L’exigence de justice fiscale ne peut se passer d’une remise à plat complète de la fiscalité des entreprises, très coûteuse et peu efficace. Le soutien au secteur privé et les certitudes du gouvernement sont pourtant largement démenties par les faits et études.
Un « grand débat » plein de tabous. Le gouvernement veut bien discuter fiscalité, mais en évitant des pans majeurs de la fiscalité française. On a vu comment patrimoines et successions étaient exclus du débat. Il en va de même de la fiscalité des entreprises. Cette question est pourtant centrale compte tenu de l’effort consenti depuis 2011 par l’État.
Elle est d’autant plus centrale que, depuis 2011, ce sont déjà les revenus des ménages qui ont dû supporter à la fois la baisse de la fiscalité des entreprises et la consolidation budgétaire. Du reste, ceux qui ne cessent de se lamenter sur la lenteur de cette consolidation feraient bien de s’interroger sur le poids des crédits d’impôts, subventions, aides diverses et réductions d’impôts accordés aux entreprises dans cette lenteur. L’ensemble de ce soutien a été évalué à 150 milliards d’euros par an par le ministre de l’action et des comptes publics Gérald Darmanin lui-même en mai dernier. Rappelons qu’à son plus haut point nominal en 2010, le déficit français se situait à 149 milliards d’euros et qu’il s’est établi en 2017 à 67,7 milliards d’euros, soit plus de deux fois moins que le montant de ces transferts aux entreprises.

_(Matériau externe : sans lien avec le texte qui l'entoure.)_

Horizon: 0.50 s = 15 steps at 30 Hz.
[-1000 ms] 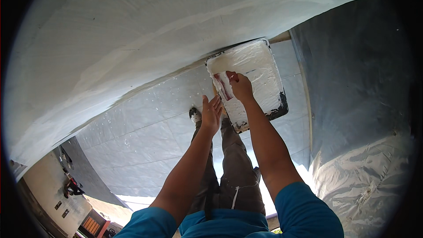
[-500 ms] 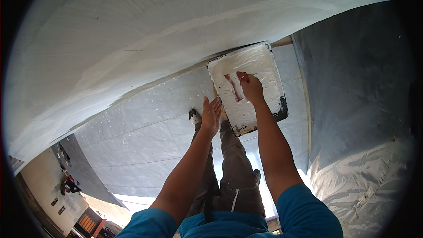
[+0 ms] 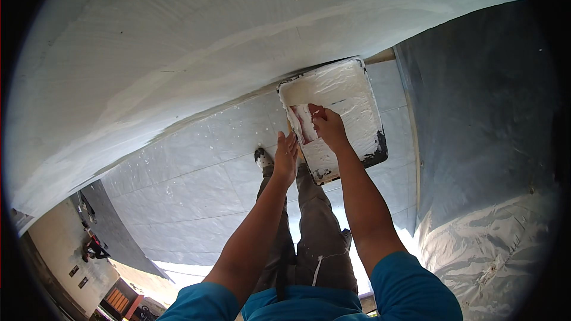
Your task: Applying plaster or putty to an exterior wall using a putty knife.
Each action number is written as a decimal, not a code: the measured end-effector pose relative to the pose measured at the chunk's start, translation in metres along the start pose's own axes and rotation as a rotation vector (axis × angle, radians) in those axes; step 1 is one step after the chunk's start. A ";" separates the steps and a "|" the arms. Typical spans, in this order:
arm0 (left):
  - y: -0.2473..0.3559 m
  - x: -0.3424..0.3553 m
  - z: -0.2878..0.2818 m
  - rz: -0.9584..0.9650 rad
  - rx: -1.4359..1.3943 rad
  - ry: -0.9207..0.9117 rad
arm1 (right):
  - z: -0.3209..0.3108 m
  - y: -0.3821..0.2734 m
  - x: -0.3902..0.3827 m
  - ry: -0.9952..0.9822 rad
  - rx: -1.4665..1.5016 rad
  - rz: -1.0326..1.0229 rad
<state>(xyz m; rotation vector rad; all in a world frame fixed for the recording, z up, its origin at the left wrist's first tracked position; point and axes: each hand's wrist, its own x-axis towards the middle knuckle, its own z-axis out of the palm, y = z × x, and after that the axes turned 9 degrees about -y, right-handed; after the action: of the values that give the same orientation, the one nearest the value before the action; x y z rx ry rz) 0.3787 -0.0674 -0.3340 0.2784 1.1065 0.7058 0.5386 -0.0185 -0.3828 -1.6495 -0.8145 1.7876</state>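
Note:
My right hand [image 3: 328,128] is closed on a reddish, wide-bladed scraper [image 3: 302,122] smeared with white paste, held at the left side of a rectangular tray [image 3: 377,151]. A thick, ridged layer of white paste [image 3: 348,89] covers the tray, whose dark rim shows through in patches. My left hand [image 3: 286,154] has its fingers stretched out at the tray's left edge, beside a tan strip [image 3: 290,126] that may be wood; I cannot tell whether the fingertips touch the tray.
A smeared pale wall [image 3: 178,35] spans the top; a dark grey surface [image 3: 476,101] and crinkled plastic sheet [image 3: 482,249] are at right. My feet [image 3: 263,157] stand on grey tiles [image 3: 178,202] with white specks. A small figure [image 3: 95,248], apparently a person, is at the far lower left.
The scraper in my right hand moved rightward toward the tray's middle, then back left to the edge, slightly lower than a second ago. My left hand shifted only slightly.

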 end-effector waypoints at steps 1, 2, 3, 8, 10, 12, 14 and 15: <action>0.000 0.000 -0.001 0.001 0.002 -0.004 | -0.001 -0.002 -0.003 -0.004 0.001 0.000; 0.000 0.000 -0.001 0.000 0.002 -0.013 | -0.006 -0.001 -0.006 -0.018 0.132 -0.003; 0.000 0.000 -0.001 0.000 0.001 -0.014 | -0.011 0.000 -0.008 -0.034 0.264 -0.007; 0.001 0.000 0.000 -0.020 -0.002 -0.036 | -0.029 0.006 -0.010 -0.068 0.408 0.014; 0.000 0.000 -0.003 -0.013 -0.001 -0.034 | -0.032 0.006 -0.013 -0.079 0.449 0.007; 0.000 0.000 -0.003 -0.009 -0.002 -0.033 | -0.034 0.006 -0.017 -0.062 0.498 -0.079; 0.000 0.000 -0.003 -0.015 -0.025 -0.029 | -0.033 0.005 -0.019 -0.027 0.459 -0.109; 0.000 -0.001 -0.003 -0.014 -0.024 -0.027 | -0.033 0.004 -0.020 0.008 0.420 -0.139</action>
<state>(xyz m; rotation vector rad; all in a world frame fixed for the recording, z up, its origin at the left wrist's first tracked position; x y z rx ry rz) 0.3754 -0.0678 -0.3349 0.2587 1.0723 0.7007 0.5726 -0.0340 -0.3746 -1.2937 -0.4920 1.7114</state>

Depuis 2011, les cotisations sociales payées par l’employeur restent stables rapportées au PIB, selon Eurostat, autour de 11,3 % du PIB. Il en est de même pour les impôts sur la production corrigés des subventions versées (autour de 13,5 % du PIB). Le seul impôt sur les sociétés (IS), qui frappe le bénéfice des entreprises, a vu son rendement reculer de 44 milliards d’euros en 2013 à 35 milliards d’euros en 2017. Et cela ne prend pas en compte les nombreuses dépenses fiscales versées aux entreprises, comme le célèbre crédit d’impôt pour la compétitivité et l’emploi (CICE), 20 milliards d’euros par an, et le crédit impôt recherche (CIR), qui coûte un peu moins de 7 milliards d’euros chaque année.
Avec un tel poids accroché à ses pieds, le budget français a bien du mal à retrouver l’équilibre, sauf à aller chercher d’autres ressources dans les poches des classes moyennes et populaires, et des services publics. Et l’on trouve là une des sources de ce fameux « ras-le-bol fiscal ».